◆ Problem
Each line below that contains "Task" counts once; report the total and nothing more.

==============================

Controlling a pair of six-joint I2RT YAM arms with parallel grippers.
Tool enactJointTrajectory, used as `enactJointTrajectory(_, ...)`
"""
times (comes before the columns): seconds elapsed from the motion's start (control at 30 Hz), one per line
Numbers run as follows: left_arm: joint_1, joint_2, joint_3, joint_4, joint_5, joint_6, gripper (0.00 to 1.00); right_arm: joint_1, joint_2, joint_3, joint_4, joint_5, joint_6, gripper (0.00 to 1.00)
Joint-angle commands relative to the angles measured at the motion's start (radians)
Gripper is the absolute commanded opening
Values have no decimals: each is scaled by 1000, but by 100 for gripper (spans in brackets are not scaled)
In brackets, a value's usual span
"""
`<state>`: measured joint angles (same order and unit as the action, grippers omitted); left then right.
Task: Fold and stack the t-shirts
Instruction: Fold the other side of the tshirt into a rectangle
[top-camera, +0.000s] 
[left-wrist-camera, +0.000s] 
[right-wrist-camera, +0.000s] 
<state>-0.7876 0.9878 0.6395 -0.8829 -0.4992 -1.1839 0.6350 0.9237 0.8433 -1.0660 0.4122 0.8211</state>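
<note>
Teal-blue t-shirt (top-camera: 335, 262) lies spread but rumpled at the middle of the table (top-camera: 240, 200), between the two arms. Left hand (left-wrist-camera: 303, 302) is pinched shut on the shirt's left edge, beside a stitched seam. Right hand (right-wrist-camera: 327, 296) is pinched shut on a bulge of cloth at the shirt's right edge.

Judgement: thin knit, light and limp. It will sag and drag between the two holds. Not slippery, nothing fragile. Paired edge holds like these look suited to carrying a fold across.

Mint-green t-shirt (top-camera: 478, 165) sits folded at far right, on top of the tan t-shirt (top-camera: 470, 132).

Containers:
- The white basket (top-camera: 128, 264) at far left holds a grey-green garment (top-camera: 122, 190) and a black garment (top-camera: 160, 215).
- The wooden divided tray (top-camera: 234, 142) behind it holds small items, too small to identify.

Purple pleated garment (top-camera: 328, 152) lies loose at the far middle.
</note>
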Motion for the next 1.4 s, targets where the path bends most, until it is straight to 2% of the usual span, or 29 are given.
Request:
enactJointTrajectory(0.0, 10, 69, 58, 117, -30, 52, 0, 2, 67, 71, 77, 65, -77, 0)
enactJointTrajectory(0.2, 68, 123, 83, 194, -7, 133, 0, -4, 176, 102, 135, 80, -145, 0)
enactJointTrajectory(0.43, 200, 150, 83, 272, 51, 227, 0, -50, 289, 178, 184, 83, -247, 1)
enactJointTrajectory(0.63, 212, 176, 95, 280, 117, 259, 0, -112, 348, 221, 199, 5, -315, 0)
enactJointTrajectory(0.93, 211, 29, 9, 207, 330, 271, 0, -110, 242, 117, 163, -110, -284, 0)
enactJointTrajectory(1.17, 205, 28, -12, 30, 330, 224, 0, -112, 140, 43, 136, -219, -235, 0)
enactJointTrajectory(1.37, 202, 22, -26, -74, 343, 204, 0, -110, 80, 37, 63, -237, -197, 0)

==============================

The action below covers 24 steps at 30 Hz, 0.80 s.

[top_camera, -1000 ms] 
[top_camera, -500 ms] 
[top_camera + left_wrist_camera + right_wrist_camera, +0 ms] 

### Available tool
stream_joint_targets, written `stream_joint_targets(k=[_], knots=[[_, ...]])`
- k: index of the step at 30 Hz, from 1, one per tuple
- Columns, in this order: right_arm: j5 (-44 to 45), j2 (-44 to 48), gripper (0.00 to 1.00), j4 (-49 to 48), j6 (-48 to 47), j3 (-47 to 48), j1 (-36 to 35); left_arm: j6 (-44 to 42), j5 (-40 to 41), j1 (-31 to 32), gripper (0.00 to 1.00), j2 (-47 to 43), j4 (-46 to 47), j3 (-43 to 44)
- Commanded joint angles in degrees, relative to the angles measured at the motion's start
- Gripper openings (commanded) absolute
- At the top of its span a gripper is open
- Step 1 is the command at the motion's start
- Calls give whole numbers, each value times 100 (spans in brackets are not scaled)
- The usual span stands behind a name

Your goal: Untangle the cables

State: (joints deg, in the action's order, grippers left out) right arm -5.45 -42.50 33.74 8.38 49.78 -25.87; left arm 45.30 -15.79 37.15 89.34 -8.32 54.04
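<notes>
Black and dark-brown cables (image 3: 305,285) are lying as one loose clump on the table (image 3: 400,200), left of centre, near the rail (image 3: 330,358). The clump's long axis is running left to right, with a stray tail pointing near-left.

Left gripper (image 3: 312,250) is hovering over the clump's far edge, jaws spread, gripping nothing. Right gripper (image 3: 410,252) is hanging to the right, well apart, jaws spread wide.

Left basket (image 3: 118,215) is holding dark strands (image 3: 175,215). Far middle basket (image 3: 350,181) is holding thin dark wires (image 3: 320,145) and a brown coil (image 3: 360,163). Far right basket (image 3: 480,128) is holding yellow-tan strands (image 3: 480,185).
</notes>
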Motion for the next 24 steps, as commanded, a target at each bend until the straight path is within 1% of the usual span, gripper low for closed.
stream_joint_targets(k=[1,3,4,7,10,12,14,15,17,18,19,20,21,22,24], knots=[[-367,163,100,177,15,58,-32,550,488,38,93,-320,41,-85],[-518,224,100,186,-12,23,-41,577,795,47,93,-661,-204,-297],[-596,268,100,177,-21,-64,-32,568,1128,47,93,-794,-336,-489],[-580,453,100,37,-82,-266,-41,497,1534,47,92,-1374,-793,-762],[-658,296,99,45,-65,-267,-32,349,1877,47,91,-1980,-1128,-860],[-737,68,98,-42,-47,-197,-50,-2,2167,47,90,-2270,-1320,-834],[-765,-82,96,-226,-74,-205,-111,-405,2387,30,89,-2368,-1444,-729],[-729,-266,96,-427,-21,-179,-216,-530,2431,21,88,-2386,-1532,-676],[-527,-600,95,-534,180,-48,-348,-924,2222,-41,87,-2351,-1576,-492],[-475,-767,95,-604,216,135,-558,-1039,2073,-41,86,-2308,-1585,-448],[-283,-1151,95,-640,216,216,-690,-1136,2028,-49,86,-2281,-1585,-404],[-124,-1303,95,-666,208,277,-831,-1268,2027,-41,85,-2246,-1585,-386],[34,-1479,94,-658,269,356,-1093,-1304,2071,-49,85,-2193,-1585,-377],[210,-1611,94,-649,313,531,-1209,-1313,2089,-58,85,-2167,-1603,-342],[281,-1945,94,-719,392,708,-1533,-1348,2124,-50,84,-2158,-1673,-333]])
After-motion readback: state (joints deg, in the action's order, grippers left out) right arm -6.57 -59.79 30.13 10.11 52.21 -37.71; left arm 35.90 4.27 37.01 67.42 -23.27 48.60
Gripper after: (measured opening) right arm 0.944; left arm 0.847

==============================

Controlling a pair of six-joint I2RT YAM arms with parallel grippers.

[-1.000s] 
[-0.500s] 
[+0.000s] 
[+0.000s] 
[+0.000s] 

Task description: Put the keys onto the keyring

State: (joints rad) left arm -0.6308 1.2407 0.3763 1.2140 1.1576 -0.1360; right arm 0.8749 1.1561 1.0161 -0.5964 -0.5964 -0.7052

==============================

◆ Response
2